• Task brief
Set the listing down unchanged, minus every embedded image.

── Records for the task

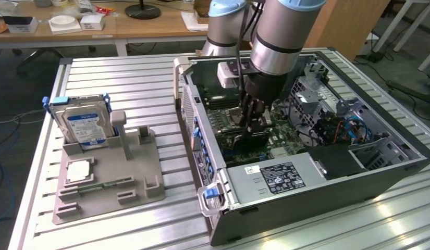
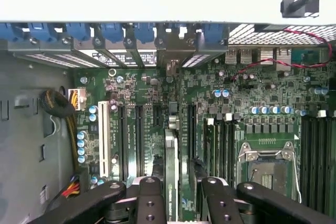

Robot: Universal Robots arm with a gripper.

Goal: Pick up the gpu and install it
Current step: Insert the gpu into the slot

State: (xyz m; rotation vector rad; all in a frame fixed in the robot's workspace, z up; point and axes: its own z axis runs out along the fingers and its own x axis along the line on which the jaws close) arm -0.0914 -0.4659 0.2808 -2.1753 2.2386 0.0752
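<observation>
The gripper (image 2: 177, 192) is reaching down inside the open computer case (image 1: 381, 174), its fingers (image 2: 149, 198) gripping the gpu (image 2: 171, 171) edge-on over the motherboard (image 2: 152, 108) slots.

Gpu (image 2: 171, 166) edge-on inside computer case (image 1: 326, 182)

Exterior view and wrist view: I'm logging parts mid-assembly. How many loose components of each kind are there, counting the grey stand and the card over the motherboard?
On the grey stand:
hard drive: 1
processor chip: 1
memory stick: 1
Over the motherboard:
gpu: 1
Total: 4
</observation>
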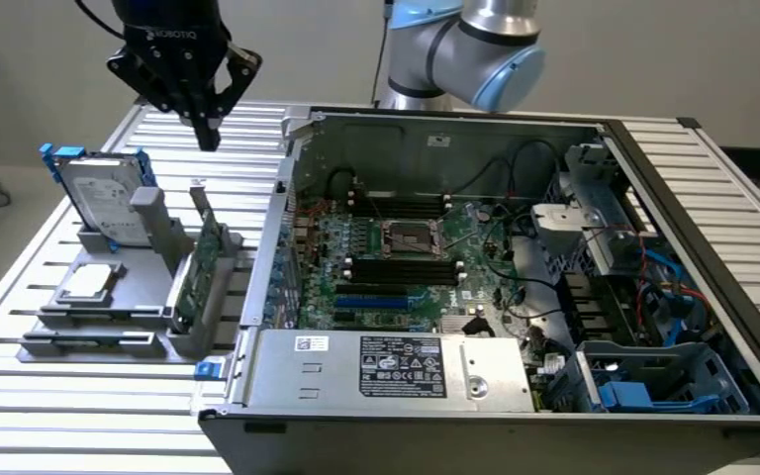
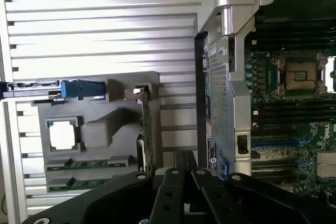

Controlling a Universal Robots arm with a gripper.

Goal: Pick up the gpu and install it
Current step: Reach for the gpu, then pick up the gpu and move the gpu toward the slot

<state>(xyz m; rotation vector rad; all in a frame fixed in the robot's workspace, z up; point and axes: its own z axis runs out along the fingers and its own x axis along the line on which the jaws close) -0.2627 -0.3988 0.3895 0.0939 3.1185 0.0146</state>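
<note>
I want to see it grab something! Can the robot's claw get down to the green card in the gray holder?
Probably yes. The gripper, shut, hangs above the gpu, which stands upright in its gray holder with nothing over its top edge.

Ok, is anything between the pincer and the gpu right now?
Nothing visible does. The shut pincer hangs above the gpu, which stands on edge in the gray holder, with only open air between them.
</note>
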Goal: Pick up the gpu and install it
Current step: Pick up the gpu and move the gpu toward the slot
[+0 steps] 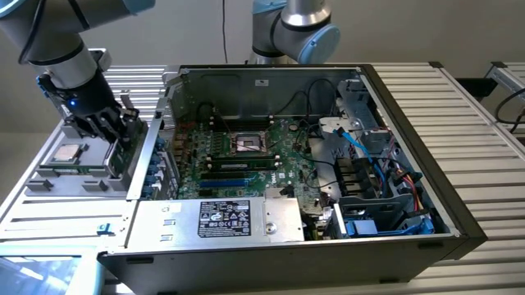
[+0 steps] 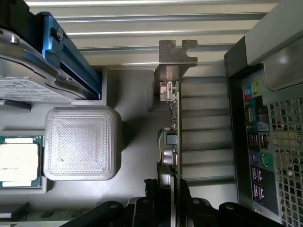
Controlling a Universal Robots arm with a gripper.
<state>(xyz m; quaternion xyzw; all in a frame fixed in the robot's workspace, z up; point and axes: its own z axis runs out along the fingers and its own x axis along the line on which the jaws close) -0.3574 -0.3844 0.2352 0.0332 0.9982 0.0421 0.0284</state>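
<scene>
Grey tray (image 1: 58,184), at the exterior view's left beside the open case (image 1: 410,203), holds the gpu (image 1: 123,157) upright on its edge, with the pincer (image 1: 110,132) down over its top. In the wrist view the pincer (image 2: 168,189) is narrow, its fingers (image 2: 150,198) pressed on both faces of the gpu (image 2: 175,137), whose silver bracket (image 2: 176,59) is at the far end, near a clear block (image 2: 80,142).
</scene>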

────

• Response area
Robot: Universal Robots arm with a gripper.

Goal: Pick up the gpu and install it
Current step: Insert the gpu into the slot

State: (xyz m; rotation vector rad; all in a frame fixed in the robot's workspace, z up; point and axes: its own z axis runs out along the fingers and its own x axis along the line on which the jaws close) arm -0.0914 -0.4659 0.2808 -2.1753 2.2386 0.0752
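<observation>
The gripper (image 2: 177, 192) is reaching down inside the open computer case (image 1: 381, 174), its fingers (image 2: 149, 198) gripping the gpu (image 2: 171, 171) edge-on over the motherboard (image 2: 152, 108) slots.

Gpu (image 2: 171, 166) edge-on inside computer case (image 1: 326, 182)

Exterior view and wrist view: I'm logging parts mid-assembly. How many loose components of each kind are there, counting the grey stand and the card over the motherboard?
On the grey stand:
hard drive: 1
processor chip: 1
memory stick: 1
Over the motherboard:
gpu: 1
Total: 4
</observation>
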
Controlling a Universal Robots arm with a gripper.

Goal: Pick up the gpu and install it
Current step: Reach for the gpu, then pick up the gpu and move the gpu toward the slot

<state>(xyz m; rotation vector rad; all in a frame fixed in the robot's workspace, z up; point and axes: its own z axis runs out along the fingers and its own x axis along the line on which the jaws close) -0.2627 -0.3988 0.3895 0.0939 3.1185 0.0146</state>
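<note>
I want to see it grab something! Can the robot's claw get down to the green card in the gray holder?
Probably yes. The gripper, shut, hangs above the gpu, which stands upright in its gray holder with nothing over its top edge.

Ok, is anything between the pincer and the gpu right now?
Nothing visible does. The shut pincer hangs above the gpu, which stands on edge in the gray holder, with only open air between them.
</note>
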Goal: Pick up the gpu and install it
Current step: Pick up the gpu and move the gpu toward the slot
[+0 steps] 
[+0 steps] 
Controlling a Universal Robots arm with a gripper.
<state>(xyz m; quaternion xyzw; all in a frame fixed in the robot's workspace, z up; point and axes: its own z axis runs out along the fingers and its own x axis along the line on which the jaws close) -0.3574 -0.3844 0.2352 0.0332 0.9982 0.0421 0.0284</state>
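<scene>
Grey tray (image 1: 58,184), at the exterior view's left beside the open case (image 1: 410,203), holds the gpu (image 1: 123,157) upright on its edge, with the pincer (image 1: 110,132) down over its top. In the wrist view the pincer (image 2: 168,189) is narrow, its fingers (image 2: 150,198) pressed on both faces of the gpu (image 2: 175,137), whose silver bracket (image 2: 176,59) is at the far end, near a clear block (image 2: 80,142).
</scene>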

The answer has been given in full.